Humpback Horror: a 41-foot whale stranded off New Jersey brings the number of dead whales to nine in two months

Another whale washed up dead yesterday on a beach off the New York-New Jersey coast, the ninth case since December. Activists warn that this has not been seen in the region in about 50 years.

Another whale washed up dead on a beach off the New York-New Jersey coast, the ninth case since December.

The latest specimen was found yesterday off the coast of Whiting Avenue in Manasquan (NJ) after being washed up by the waves, according to Point Pleasant Mayor Paul Kanitra.

Clean Ocean Action (COA), an environmental conservation organization, warned that the large number of whale deaths in a period of approximately two months had not been seen in the region in some 50 years.

The group believes that offshore wind power projects could be to blame for the rise in deaths. “This alarming number of deaths is unprecedented in the last half-century. The only factor unique from previous years is the excessive scope, scale, and magnitude of offshore wind power plant activity in the region,” COA said in a statement. a statement.

But scientists from the Office of Ocean Energy Management (BOEM) have found no evidence that wind power projects and whale deaths are linked. “To date, no whale mortality has been attributed to offshore wind activities,” National Oceanic and Atmospheric Administration (NOAA) Fisheries public affairs director Lauren Gaches told reporters on January 18, recalled New York Post.

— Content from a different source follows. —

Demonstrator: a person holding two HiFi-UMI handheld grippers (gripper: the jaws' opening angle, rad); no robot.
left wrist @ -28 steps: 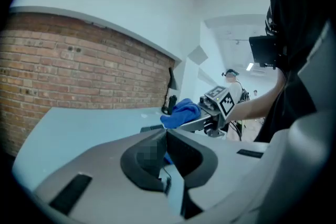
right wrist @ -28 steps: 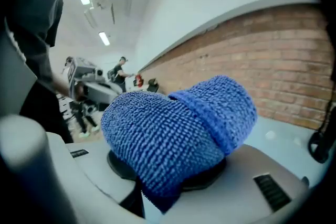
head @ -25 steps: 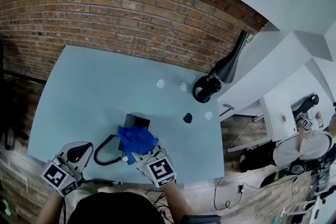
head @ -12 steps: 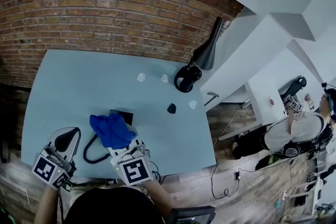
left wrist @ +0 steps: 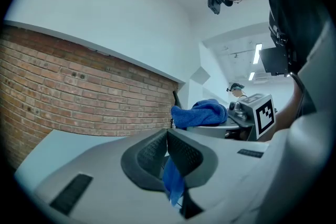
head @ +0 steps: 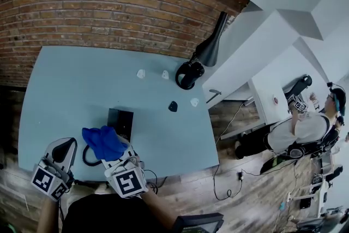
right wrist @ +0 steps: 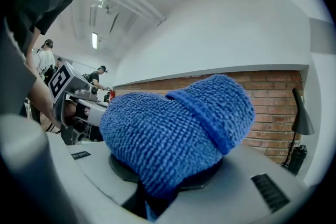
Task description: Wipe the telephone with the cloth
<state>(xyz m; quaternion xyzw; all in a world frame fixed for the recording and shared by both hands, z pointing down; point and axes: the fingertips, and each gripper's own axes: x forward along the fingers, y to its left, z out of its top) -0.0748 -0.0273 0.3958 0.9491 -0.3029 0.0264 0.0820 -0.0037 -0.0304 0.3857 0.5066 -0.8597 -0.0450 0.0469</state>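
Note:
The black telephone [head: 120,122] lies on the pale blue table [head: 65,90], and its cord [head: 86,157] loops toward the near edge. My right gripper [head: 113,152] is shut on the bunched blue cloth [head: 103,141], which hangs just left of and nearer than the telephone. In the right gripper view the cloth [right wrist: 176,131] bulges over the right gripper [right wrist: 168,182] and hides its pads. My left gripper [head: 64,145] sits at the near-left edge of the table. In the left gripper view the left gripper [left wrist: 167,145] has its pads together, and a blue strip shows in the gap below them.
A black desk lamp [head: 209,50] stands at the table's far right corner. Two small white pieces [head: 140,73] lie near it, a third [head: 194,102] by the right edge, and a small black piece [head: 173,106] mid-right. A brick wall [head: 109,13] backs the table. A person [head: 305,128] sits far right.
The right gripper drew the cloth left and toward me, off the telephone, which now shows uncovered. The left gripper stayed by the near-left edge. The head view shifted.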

In late January, a 41-foot-long humpback whale named washed up on Long Island. Federal authorities said the massive 29,000-pound mammal was likely struck by a ship and was called “the largest whale” seen in that area.

In December, despite the efforts of surfers, a 32-foot-long baby female whale died after running aground in Queens, NYC.

In what has been called a “miracle” of aquatic ecology, in the past decade, scientists have noted a resurgence in marine mammal activity and presence around NYC and New Jersey, with reports of humpback whales, dolphins, and even seals.